«Я убил своего отца. Я ел человеческое мясо. Я дрожал от радости» - триединство фраз, последние (и единственные за весь фильм) слова Каннибала, превращаются в своего рода кощунственную молитву. Пустынные вулканические земли складывается в апокалиптический ландшафт, лицо приговоренного, отказавшегося от утешений священника, преображается, приобретая иконографическое сходство с Христом. Время-место действия не понятно. Понятно только то, что это мир еще не познавший классической ренессансной гармонии - он еще слишком молод, чтобы разделять прекрасное и мерзкое, священное и святотатственное. Он аскетичен, полон витальной силы и язычески чист. Отделить голову от туловища, бросить ее в жерло вулкана, отделить сухожилия от костей... «Я убил своего отца. Я ел человеческое мясо. Я дрожал от радости». Богохульная аналог канонической формулы «Во имя Отца, Сына и Святого Духа, скрепленной кровью - он убил своего отца, он ел человеческую плоть и был сам съеден стаей диких собак во имя своего Великого нигилистического бунта. Бегство в ничто. Только воскреснуть ему не суждено.
Юлиан, продолжатель дела анти-Христа, носящий имя знаменитого «Отступника» уже начисто не способен ни на какие бунты. Извечная по доктору Фрейду идея отцеубийства еще никогда так не владела умами, как в Италии 60-х, где выросло целое поколение мальчиков, с детства чувствовавших неловкость от вопроса «Кем работал папа?». Папа самого Пазолини был аристократом и военным со всеми вытекающими, потому миф о злосчастном фиванском царе (который он экранизировал в 1967) и бунт против Отца, то, как гаранта космического порядка, то, как воплощения тоталитарной, репрессивной силы, стал лейтмотивом всего его творчества. Канул «век невинности», Дьявол после «смерти Бога» растворился в мелочах и человеческой пошлости. Место Отца занял злой Демиург, Творец неподлинного мира, где картон не только декорации, но и люди.

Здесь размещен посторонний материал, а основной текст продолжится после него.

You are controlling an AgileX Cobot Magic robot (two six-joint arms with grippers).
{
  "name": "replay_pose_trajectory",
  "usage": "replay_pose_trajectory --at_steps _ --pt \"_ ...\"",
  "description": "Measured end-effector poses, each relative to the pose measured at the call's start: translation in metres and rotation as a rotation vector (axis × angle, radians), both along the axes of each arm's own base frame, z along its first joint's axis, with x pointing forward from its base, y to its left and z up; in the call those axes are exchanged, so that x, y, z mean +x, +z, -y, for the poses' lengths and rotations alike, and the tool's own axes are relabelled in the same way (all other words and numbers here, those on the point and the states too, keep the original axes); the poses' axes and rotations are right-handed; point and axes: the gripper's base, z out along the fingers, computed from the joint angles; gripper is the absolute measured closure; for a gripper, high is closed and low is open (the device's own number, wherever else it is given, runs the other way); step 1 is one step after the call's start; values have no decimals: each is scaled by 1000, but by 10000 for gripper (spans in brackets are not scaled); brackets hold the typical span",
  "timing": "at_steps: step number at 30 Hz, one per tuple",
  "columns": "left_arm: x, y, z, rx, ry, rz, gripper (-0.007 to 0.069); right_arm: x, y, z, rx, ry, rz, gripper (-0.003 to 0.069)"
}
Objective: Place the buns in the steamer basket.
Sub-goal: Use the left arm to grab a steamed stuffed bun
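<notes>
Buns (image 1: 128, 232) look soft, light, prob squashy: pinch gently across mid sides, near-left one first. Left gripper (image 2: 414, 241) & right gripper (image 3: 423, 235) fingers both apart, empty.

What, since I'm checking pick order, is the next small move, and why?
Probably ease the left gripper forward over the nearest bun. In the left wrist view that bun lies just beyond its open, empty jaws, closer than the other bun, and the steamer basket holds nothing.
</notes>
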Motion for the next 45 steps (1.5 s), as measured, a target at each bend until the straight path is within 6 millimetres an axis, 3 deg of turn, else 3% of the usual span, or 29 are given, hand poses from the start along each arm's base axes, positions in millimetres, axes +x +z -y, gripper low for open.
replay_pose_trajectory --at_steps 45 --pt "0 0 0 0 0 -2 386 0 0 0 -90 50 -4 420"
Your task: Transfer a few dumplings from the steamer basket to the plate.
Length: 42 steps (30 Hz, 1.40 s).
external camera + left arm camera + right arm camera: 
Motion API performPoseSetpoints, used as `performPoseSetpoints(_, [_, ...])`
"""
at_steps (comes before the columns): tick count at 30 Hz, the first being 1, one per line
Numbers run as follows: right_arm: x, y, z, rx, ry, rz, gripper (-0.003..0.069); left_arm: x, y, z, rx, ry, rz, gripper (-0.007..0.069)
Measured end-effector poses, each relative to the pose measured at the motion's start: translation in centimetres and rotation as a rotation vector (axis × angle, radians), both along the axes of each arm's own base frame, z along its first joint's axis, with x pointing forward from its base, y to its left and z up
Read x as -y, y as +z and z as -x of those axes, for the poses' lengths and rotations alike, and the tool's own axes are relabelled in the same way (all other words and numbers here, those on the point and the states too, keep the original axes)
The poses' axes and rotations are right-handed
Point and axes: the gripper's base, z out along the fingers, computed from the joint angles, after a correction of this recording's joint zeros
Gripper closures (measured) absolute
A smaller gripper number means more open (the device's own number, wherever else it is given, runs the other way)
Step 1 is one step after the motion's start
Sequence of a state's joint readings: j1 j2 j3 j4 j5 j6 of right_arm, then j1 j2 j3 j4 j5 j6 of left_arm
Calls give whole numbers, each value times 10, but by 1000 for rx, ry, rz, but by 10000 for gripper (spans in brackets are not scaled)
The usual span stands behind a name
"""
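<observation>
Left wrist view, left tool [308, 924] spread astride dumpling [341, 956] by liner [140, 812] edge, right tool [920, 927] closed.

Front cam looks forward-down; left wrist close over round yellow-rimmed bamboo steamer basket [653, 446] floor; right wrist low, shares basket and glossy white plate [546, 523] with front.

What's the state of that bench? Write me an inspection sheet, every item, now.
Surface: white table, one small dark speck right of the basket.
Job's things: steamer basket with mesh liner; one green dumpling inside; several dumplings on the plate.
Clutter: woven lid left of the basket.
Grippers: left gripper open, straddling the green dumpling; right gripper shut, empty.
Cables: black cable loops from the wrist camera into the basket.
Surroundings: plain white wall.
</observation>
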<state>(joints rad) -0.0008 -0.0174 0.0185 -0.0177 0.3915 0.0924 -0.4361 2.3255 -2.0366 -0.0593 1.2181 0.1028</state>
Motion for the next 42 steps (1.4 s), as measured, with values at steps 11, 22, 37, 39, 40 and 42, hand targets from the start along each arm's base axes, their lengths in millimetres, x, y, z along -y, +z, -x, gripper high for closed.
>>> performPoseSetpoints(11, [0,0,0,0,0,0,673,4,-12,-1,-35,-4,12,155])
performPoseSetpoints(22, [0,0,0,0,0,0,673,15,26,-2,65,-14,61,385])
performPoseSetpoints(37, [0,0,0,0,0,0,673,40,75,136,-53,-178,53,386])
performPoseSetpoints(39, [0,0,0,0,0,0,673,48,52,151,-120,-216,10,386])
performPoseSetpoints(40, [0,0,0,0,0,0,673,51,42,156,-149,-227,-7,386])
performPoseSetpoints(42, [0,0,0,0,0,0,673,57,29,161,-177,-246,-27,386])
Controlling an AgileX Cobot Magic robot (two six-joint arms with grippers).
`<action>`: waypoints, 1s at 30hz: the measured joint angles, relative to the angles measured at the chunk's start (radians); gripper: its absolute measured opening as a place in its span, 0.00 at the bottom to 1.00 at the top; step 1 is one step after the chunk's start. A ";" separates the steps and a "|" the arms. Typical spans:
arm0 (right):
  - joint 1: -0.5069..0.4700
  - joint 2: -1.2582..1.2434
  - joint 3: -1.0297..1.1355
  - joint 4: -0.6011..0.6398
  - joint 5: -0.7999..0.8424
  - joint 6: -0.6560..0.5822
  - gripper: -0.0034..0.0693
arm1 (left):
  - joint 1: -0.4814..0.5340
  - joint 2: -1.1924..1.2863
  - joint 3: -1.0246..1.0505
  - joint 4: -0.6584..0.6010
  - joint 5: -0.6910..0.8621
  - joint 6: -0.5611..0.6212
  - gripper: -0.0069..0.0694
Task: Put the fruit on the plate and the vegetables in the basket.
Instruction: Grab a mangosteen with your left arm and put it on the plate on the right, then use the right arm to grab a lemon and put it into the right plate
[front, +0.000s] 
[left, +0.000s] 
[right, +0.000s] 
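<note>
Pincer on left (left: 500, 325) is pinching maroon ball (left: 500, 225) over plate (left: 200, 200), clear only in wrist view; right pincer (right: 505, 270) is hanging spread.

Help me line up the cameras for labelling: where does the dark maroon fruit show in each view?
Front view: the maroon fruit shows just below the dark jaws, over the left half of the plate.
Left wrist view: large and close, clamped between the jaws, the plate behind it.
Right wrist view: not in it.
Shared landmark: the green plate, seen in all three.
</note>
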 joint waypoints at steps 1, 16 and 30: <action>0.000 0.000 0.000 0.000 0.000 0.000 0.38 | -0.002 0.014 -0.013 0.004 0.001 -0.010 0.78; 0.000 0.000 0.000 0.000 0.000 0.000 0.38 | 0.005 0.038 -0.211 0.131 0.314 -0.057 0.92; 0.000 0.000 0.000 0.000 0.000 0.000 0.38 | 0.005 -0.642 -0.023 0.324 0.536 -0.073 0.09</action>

Как нетрудно догадаться в фокусе внимания Пазолини снова пороки общества, представленного в виде буржуазной семьи. Причем все показано именно так, что импровизированная «семья» Каннибала смотрелась гораздо симпатичней (хотя это еще умудриться надо было). Клементи играет, конечно, совершенно инфернальное существо. Но на его молчаливой сосредоточенности человека, столкнувшегося там, в пустыне с тотальным Абсурдом, лежит печать некоего сверхчеловеческого величия. Юлиан в исполнении «иконы» «Новой волны» Жана-Пьера Лео безволен и неумеренно болтлив, а его единственная возможность устроить бунт - это впасть в оцепенение, в летаргический сон «покорного и непокорного», полный отказ, действие-бездействие, двойственность, как и все остальное у этого персонажа. Очень яркая метафора. Потому, что если поссать в знак протеста на Берлинскую стену или заниматься скотоложеством - это свобода, то такая свобода тоже так себе. Таким образом, в современном «обществе спектакля» бунт возможен только в виде клоунады, либо в виде крайней девиации. И то только пока свиньи не сожрут тебя живьем.
Попытка отрицания и дисконнекта с божественным ни к чему не ведет, ибо, если Каннибалу было чего отрицать, то Юлиану рвать не с чем. Чтобы рвать, надо вначале связаться. Надо знать, кто услышит шокирующие и безумные слова, прогневившие небеса. Но столь разговорчивый несостоявшийся апостол заканчивает жизнь в молчании и без свидетелей, под чавканье свиней. Наступила эра тотального дефицита смысла. Никаких связей ни на вертикальном, ни на горизонтальном уровне. Очень показателен диалог у постели Юлиана между двумя любящими (?) его женщинами, из которого можно понять, что, как минимум, одна из них чего-то не знает. Или обе не знают.
Республика Сало пала, но ее идеи побеждают. Все людоеды мимикрировали, нашли свое место под солнцем и стали цивилизованным людьми - опасными зверями в человеческих масках, Бог-отец съеден уже давно, Сфинкс молчит. Каждая свинья в своем уютном загоне-дворце, где жрет и гадит на серебре. Очень хочется сказать, что убийцы Пьера Паоло Пазолини получили свое возмездие (хоть бы и такое, как Каннибал в фильме - пофиг, заебали, тошнит от ублюдков), что мир изменился с 1945 года, но нельзя так сказать. Дом без Хозяина, наследство без наследника.